We get fascinating information from some of the customer charts above, because membership customers contribute the most revenue and transactions but give lower average ratings than normal customers.
We need to create a program so that membership customers get more benefits than normal customers, such as adding cash back or discounts. Let’s see what the majority of customers use to insert this campaign.
- Customer Transactions By Payment
Membership customers mostly use credit card payment types and then cash. While normal customers mostly use e-wallet then cash.
- Sales Transactions Per Hour
From the graph we can see that peak shopping occurs around 3 pm (15.00 hrs) and 7 pm (19.00 hrs) at all branches in the three cities.
Summary & Recommendation
Summary
- There is a decrease in revenue trend in 3 months.
- Across all branches in the 3 cities, product electronic accessories was purchased the most, while product health and beauty was purchased the least.
- Product sports and travel got the highest average sales price.
- Most memberships use credit card payments.
- Mandalay branch experienced a decrease in revenue and contributed the lowest in 3 months, and also received the lowest rating.
- Membership customers contribute the most revenue and transactions but give lower average ratings than normal customers.

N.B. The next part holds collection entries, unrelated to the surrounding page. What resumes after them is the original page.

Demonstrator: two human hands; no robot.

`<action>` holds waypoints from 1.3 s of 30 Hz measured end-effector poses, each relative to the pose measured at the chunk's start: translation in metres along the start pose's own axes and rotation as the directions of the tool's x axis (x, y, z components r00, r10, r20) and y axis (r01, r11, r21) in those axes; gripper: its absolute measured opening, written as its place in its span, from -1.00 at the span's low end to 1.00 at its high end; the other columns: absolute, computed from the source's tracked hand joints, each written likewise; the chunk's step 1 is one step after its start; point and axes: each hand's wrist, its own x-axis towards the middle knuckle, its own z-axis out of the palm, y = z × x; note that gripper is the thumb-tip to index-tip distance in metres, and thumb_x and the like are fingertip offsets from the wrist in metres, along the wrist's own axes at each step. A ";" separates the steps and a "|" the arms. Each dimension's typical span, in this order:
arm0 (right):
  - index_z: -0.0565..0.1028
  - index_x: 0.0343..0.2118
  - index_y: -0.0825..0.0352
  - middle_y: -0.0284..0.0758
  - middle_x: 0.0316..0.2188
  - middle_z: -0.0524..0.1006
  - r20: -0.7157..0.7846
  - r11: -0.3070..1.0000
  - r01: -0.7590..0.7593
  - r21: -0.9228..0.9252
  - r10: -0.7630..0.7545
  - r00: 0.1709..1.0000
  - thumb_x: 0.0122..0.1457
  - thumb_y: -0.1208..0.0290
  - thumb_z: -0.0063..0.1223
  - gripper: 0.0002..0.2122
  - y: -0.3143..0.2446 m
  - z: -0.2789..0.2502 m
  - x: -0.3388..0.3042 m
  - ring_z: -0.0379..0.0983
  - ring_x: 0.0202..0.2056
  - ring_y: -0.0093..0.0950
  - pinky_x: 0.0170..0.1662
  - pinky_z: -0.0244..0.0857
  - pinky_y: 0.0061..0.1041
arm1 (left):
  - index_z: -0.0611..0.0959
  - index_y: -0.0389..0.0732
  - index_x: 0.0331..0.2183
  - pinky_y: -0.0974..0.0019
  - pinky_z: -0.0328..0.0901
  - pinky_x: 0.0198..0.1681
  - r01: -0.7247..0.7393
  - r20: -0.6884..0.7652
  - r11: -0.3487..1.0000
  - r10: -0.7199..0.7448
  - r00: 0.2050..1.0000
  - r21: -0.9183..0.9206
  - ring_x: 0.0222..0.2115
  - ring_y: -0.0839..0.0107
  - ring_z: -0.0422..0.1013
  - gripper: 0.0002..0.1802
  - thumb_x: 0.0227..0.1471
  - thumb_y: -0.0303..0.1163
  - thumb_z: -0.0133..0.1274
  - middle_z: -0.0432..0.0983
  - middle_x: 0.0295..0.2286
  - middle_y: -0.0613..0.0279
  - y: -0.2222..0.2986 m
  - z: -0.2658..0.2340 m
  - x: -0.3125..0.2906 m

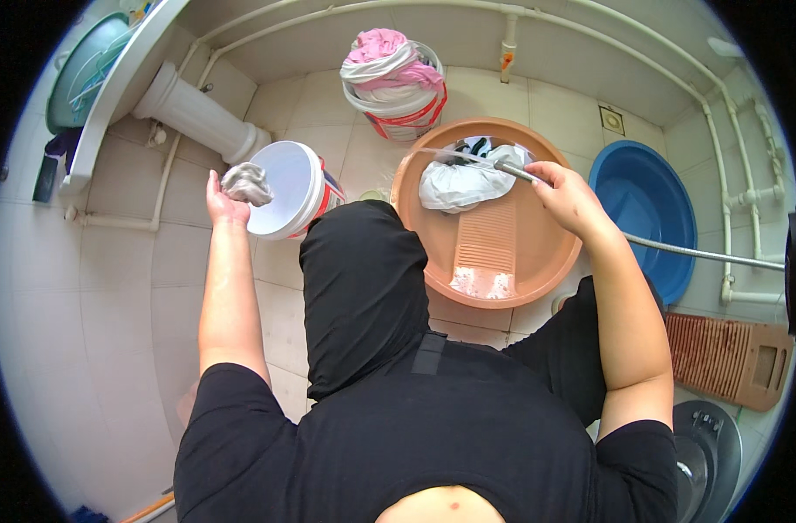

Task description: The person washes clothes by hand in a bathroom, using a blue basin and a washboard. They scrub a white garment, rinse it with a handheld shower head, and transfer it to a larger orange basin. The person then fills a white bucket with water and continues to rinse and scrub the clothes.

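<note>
My left hand is raised at the left rim of a white bucket, its palm turned up. A crumpled grey-and-white cloth sits at its fingers, which it partly hides; the cloth is slightly blurred. My right hand grips the end of a metal hose over a large orange basin. A thin stream of water shoots leftward from the hose end. Inside the basin a white cloth bundle, with some dark cloth behind it, lies at the top of a ridged washboard slope.
Pink and white laundry heaps over another bucket at the back. A blue basin leans at the right, near a brown washboard. White pipes line the walls. A pedestal stands left; a floor drain lies back right.
</note>
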 end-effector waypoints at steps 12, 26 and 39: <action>0.48 -0.24 0.24 -0.20 -0.31 0.50 -0.230 0.885 -0.243 -0.398 0.160 0.960 0.03 0.38 -0.23 -0.73 0.025 -0.046 -0.033 0.42 -0.25 -0.26 -0.18 0.28 -0.35 | 0.40 -0.14 -0.06 0.14 -0.01 0.06 0.243 0.660 0.918 -0.396 0.638 0.315 -0.01 0.27 0.16 -0.56 0.06 -0.13 -0.20 0.28 -0.03 0.16 -0.013 0.166 -0.154; 0.48 -0.21 0.20 -0.23 -0.29 0.50 -0.145 0.810 -0.358 -0.464 0.329 0.933 0.04 0.37 -0.23 -0.72 0.038 -0.045 -0.035 0.42 -0.22 -0.29 -0.17 0.28 -0.37 | 0.37 -0.20 -0.11 0.11 0.09 0.00 0.477 0.461 0.718 -0.694 0.554 0.508 -0.09 0.20 0.21 -0.59 0.04 -0.18 -0.18 0.28 -0.09 0.13 -0.131 0.180 -0.188; 0.48 -0.19 0.17 -0.25 -0.26 0.50 0.013 0.758 -0.349 -0.552 0.426 0.905 0.03 0.34 -0.20 -0.71 0.032 -0.032 -0.024 0.41 -0.19 -0.31 -0.16 0.29 -0.39 | 0.43 -0.23 -0.17 0.21 0.13 -0.03 0.531 0.456 0.680 -0.733 0.505 0.506 -0.14 0.24 0.25 -0.64 0.03 -0.22 -0.12 0.35 -0.15 0.07 -0.151 0.188 -0.196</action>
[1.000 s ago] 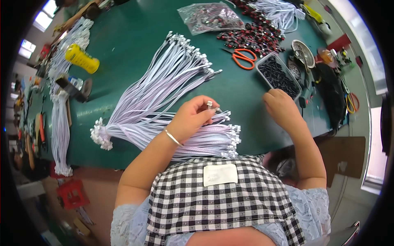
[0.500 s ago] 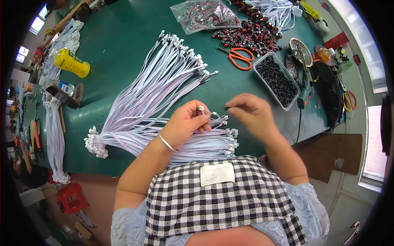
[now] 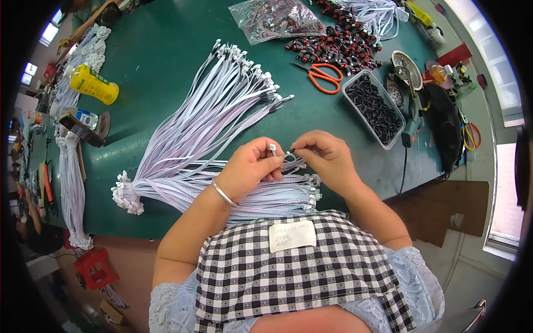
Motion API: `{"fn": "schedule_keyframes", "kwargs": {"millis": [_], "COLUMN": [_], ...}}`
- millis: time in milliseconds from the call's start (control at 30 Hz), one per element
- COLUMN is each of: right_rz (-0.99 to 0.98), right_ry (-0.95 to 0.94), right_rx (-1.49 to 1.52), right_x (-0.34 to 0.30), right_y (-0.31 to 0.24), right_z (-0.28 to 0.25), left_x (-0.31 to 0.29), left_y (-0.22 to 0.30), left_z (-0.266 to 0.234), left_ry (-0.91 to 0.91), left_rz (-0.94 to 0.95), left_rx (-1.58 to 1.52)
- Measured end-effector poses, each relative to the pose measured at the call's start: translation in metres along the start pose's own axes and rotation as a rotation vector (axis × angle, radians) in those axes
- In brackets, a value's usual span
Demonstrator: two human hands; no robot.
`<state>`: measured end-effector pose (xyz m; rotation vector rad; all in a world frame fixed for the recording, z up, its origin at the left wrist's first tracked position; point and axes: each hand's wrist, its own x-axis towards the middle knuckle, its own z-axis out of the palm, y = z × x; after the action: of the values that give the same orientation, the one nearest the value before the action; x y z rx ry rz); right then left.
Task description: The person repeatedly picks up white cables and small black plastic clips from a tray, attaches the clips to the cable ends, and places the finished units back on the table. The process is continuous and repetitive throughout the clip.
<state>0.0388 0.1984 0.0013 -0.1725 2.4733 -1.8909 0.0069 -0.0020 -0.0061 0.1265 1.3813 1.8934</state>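
Note:
My left hand pinches a thin cable between thumb and forefinger, its small white connector standing up above the fingertips. Opposite it, my right hand closes finger and thumb on a tiny black piece, right at the cable's end. Whether the piece touches the cable is too small to tell. Under and beside my left hand lies a fanned bundle of white flat cables, gathered at the left end; white connectors tip its strands, and a few strands at the far side end in black.
An open plastic tub of small black pieces stands to the right, near orange-handled scissors. Beyond are a pile of red-and-black parts and a clear bag. A yellow bottle and more cables are at the left.
My right hand has moved left with the black piece, closing the gap to the cable end at my left fingertips. My left hand keeps its hold, almost unmoved.

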Motion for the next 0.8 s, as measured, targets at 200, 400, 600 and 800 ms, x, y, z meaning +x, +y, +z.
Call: {"fn": "schedule_keyframes", "kwargs": {"millis": [200,400,600,800], "right_rz": [0.022,0.016,0.085,0.032], "right_ry": [-0.030,-0.053,-0.051,-0.023], "right_rx": [-0.026,-0.047,0.057,0.052], "right_x": [-0.0004,-0.0003,-0.0015,-0.0014], "right_y": [-0.0051,-0.0034,-0.0032,-0.0014], "right_z": [-0.0016,-0.0012,0.0009,0.0039], "left_x": [0.0004,0.0003,0.0004,0.0005], "left_y": [-0.0013,-0.0010,-0.0009,-0.0012], "left_z": [-0.0003,0.0004,0.0000,0.0001], "left_ry": [-0.006,0.001,0.011,0.011], "left_rz": [0.002,-0.017,-0.008,-0.008], "left_rx": [-0.003,-0.015,-0.028,-0.028]}}
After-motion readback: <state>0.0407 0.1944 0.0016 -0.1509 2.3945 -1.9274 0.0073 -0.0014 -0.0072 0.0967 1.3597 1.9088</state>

- The most shopping activity is around 3 pm and 7 pm.
- In February all branches experienced a decline in revenue.
Recommendation
- To increase sales, we can add variations for product lines that get a lot of sales. And for product lines with fewer sales, we can sell trending products and reorganize the layout and appearance.
- Improve quality control to replace bad products quickly and only sell products in good condition.
- Improve service quality by conducting training programs for employees.
- Loyalty programs for customers, especially for membership customers to clearly get rewards or discounts compared to normal customers. for example, by adding cashback with credit card payments.
- We should display ads to maximize the likelihood of customers buying products around 3 pm and 7 pm when most customers are shopping.